Tuesday, 16 June 2009

Five things you need to know about user interface design

A while back I spent some time on the phone explaining to someone how to read and send text messages. Navigation within the Inbox was proving far harder to explain than I’d expected, until I realised that my text-newbie was not familiar with the concept of a scroll bar (she’s never used a PC...). The phone’s display, and the way it reacted to button presses, made more sense once this was understood.

Here are five tips for UI designers, to minimise the amount of knowledge required to use a new interface:

1. You can reduce the number of new things that must be learnt by building on existing knowledge, although the text lesson highlights the fact that different people have different levels of experience, and so you can’t rely entirely on prior knowledge.

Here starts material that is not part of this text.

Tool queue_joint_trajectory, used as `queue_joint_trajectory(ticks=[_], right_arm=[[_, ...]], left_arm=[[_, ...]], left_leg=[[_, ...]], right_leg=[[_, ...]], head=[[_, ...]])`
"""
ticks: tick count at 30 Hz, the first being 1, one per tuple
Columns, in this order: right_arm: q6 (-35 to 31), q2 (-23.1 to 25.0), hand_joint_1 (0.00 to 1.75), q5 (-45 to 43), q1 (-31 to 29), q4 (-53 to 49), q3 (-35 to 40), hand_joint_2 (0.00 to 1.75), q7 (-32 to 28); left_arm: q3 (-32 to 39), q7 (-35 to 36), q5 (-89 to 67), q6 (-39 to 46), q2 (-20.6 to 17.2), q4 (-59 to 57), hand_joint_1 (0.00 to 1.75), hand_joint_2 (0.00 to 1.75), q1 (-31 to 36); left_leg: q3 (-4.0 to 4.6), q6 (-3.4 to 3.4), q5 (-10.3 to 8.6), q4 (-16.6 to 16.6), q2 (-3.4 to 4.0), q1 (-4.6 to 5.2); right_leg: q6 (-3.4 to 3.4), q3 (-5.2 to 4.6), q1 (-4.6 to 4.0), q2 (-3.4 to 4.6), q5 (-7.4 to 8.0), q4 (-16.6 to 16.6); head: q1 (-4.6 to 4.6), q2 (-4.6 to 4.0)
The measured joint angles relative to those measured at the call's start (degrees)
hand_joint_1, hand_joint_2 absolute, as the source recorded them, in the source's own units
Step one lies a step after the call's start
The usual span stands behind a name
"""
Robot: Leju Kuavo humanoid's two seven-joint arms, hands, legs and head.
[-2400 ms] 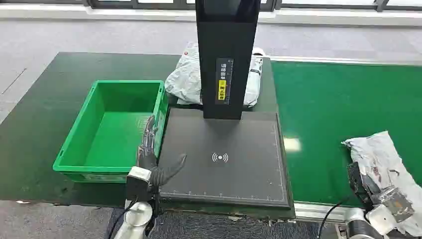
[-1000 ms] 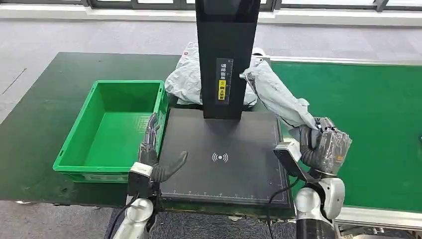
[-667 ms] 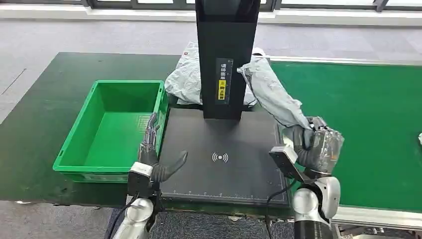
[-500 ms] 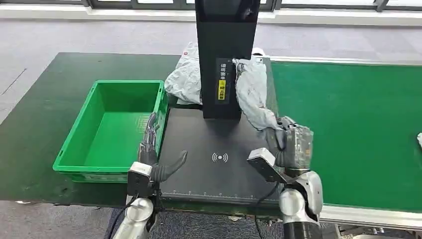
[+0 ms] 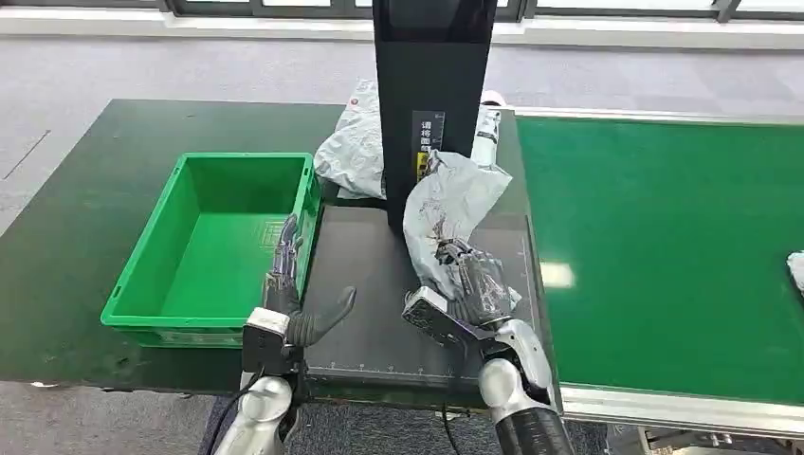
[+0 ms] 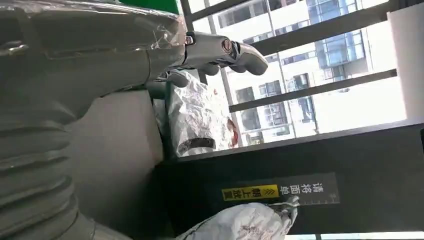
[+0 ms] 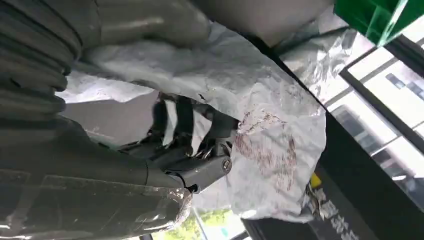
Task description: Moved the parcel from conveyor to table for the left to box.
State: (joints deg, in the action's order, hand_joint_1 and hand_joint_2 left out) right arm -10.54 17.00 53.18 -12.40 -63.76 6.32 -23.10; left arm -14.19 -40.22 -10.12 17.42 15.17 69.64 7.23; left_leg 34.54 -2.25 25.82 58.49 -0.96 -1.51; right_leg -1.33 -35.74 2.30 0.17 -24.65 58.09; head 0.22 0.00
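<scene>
A crumpled grey plastic parcel (image 5: pixel 446 210) stands over the black scanner pad (image 5: pixel 379 313), gripped at its lower end by my right hand (image 5: pixel 471 284). The right wrist view shows the parcel (image 7: pixel 260 125) wrapped over that hand's fingers (image 7: pixel 200 170). My left hand (image 5: pixel 292 299) rests at the pad's left edge beside the green box (image 5: pixel 152 275), fingers apart and holding nothing. In the left wrist view, the left hand (image 6: pixel 215 50) is spread and the parcel (image 6: pixel 245 225) shows beyond it.
A black scanner column (image 5: pixel 431 104) rises at the back of the pad, with a second grey parcel (image 5: pixel 351 152) behind it. The green conveyor (image 5: pixel 664 246) runs on the right, another parcel (image 5: pixel 794 270) at its far right edge. The dark table (image 5: pixel 66 227) surrounds the box.
My right hand has carried the parcel leftward from the conveyor's edge to above the scanner pad and lowered it. The left hand has stayed still.
</scene>
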Motion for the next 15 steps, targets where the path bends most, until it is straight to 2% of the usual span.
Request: queue_joint_trajectory(ticks=[6, 7, 15], right_arm=[[0.04, -0.02, 0.00, -0.50, -0.84, 2.61, 0.59, 1.75, 0.02], [0.24, -0.02, 0.00, -1.03, -1.02, 3.17, 0.66, 0.00, -0.09], [3.97, -0.02, 0.00, -6.31, -2.53, 6.78, 0.85, 0.00, -3.45]], left_arm=[[0.02, 0.00, 0.00, 0.02, 0.00, -0.11, 0.00, 1.75, 0.00], [0.00, 0.00, 0.11, 0.04, -0.02, -0.13, 0.00, 1.75, 0.00], [0.02, 0.00, 0.61, 0.20, -0.26, -0.13, 0.00, 1.75, 0.00]], left_leg=[[0.01, 0.00, 0.00, 0.00, 0.00, 0.00], [0.01, 0.00, 0.00, 0.00, 0.00, 0.00], [-0.01, 0.00, 0.00, 0.00, 0.00, 0.00]], right_leg=[[0.00, -0.01, 0.00, 0.00, -0.01, 0.00], [0.00, -0.01, 0.00, 0.00, -0.01, 0.00], [0.00, -0.01, 0.00, 0.01, 0.00, 0.00]], head=[[0.00, 0.00], [-0.02, 0.00], [-0.02, 0.00]])
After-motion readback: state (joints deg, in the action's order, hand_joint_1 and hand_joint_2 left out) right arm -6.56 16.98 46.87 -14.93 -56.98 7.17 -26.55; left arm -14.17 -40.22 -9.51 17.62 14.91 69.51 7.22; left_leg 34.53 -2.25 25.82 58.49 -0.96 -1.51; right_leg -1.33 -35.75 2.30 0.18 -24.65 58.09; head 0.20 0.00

2. Choose a small set of flexible interaction patterns that can be applied again and again - don’t make the user learn several different ways to perform similar operations - let them learn something to achieve one task, then be delighted to find they can use it for similar tasks

3. Make it intuitive - if a highlight is to move left and right along a set of selections, don’t use the up and down arrow keys to do it

4. Structure the interface to match the tasks the user will perform, not the structure of whatever it controls

5. Build on conventions - car makers do this, out of necessity in some cases (steering wheel and pedal arrangements), but also in other areas (the indicator stick, for example, is common to most cars). For TV UIs, most people are familiar with the idea of something being highlighted, and four arrow keys moving the highlight from one item to the next, and those that aren’t will quickly catch-on because it’s intuitive.